O ministro Kassio Nunes Marques, do Supremo Tribunal Federal, suspendeu nesta quarta-feira 3 a eficácia de todas as leis municipais que criaram loterias próprias ou autorizaram apostas de quota fixa, e determinou o encerramento imediato das operações em curso. A decisão atinge ao menos 5.500 municípios brasileiros e será submetida à análise do plenário da Corte.
São alvos da determinação tanto leis que já estavam em vigor quanto processos de licitação e credenciamento de empresas que vinham sendo autorizadas por prefeituras a explorar as apostas. Municípios e empresas que descumprirem a ordem estarão sujeitos a multa diária de 500 mil reais, enquanto prefeitos podem ser sancionados em até 50 mil.

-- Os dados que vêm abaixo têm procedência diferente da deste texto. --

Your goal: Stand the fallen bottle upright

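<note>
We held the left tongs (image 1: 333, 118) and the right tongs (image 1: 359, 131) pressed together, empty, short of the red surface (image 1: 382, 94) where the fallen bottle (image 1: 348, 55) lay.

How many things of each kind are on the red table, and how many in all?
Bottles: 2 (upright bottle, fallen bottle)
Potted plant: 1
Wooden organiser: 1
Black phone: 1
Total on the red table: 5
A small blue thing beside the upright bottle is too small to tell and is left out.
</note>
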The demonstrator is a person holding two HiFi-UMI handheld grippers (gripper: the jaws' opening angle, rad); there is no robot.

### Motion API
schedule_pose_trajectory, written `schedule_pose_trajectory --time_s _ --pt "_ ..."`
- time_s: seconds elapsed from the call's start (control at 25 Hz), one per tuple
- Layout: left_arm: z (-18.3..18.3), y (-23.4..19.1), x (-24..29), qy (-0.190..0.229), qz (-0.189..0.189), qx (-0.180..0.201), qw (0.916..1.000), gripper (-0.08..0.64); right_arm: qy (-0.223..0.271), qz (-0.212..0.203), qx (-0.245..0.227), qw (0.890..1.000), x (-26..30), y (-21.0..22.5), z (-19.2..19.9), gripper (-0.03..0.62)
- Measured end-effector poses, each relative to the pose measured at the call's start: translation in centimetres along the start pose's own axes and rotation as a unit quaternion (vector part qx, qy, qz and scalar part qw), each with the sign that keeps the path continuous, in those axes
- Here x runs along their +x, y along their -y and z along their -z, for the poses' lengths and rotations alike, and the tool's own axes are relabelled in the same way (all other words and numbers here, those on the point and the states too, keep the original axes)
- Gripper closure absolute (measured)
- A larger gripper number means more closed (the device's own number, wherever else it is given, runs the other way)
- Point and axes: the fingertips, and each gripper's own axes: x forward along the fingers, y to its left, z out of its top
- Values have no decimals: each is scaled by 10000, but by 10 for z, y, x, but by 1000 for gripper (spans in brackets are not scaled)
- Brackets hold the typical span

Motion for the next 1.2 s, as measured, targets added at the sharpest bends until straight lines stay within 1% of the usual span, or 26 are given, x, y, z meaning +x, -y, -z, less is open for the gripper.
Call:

O magistrado tomou a decisão em uma ação movida pelo partido Solidariedade. Para o relator, permitir que municípios autorizem bets — inclusive empresas não credenciadas pela Secretaria de Prêmios e Apostas, do Ministério da Fazenda — poderia provocar um cenário de “aberração jurídica”, no qual atividades proibidas em âmbito federal estariam “aparentemente autorizadas” por leis municipais.
De acordo com o ministro, cerca de 55 municípios brasileiros criaram suas próprias bets neste ano. Um desses casos é o de Bodó, uma cidade de 2.700 habitantes no interior do Rio Grande do Norte. Lá, pelo menos 38 empresas (uma para cada 62 moradores) obtiveram licença para explorar o serviço ao custo de 5 mil reais. O valor cobrado corresponde a apenas 0,2% da taxa fixada pelo Ministério da Fazenda.
Trata-se de uma “questão endêmica”, disse o Solidariedade, sigla comandada por Paulinho da Força (SP), na representação enviada ao STF. A ação sustenta que as leis municipais usurpam uma competência do Legislativo federal, enfraquecem a ideia de livre concorrência e servem de refúgio às bets que buscam “superar as recentes regulações” promovidas pela União.
No caso potiguar, o partido afirma que a LotSeridó escancarou a “estrutura pública a empresas não autorizadas para, por meio da exploração da loteria municipal, se apropriarem de maneira maquiada de legitimidade por leis municipais, mas ilícita, dos recursos dos cidadãos, ludribriados pela suposta aparência de legalidade conferida pela oferta de supostos serviços públicos” da cidade.
Esse boom, argumentou Kassio, resultou em um “tumulto regulatório”. A decisão também ordena que a SPA/MF, a Anatel e a Associação Nacional de Jogos e Loterias sejam notificadas para colaborar com o bloqueio de sites irregulares.
“O chancelamento dessa sistemática difusa e pulverizada acaba por promover esvaziamento drástico da fiscalização conduzida pelo Executivo federal, bem assim flexibilizar padrões e critérios com o intuito de atrair investimento e arrecadação para o ente e dificultar a uniformização de parâmetros e regras publicitárias e de tutela dos direitos do consumidor e da saúde do usuário”, escreveu o ministro.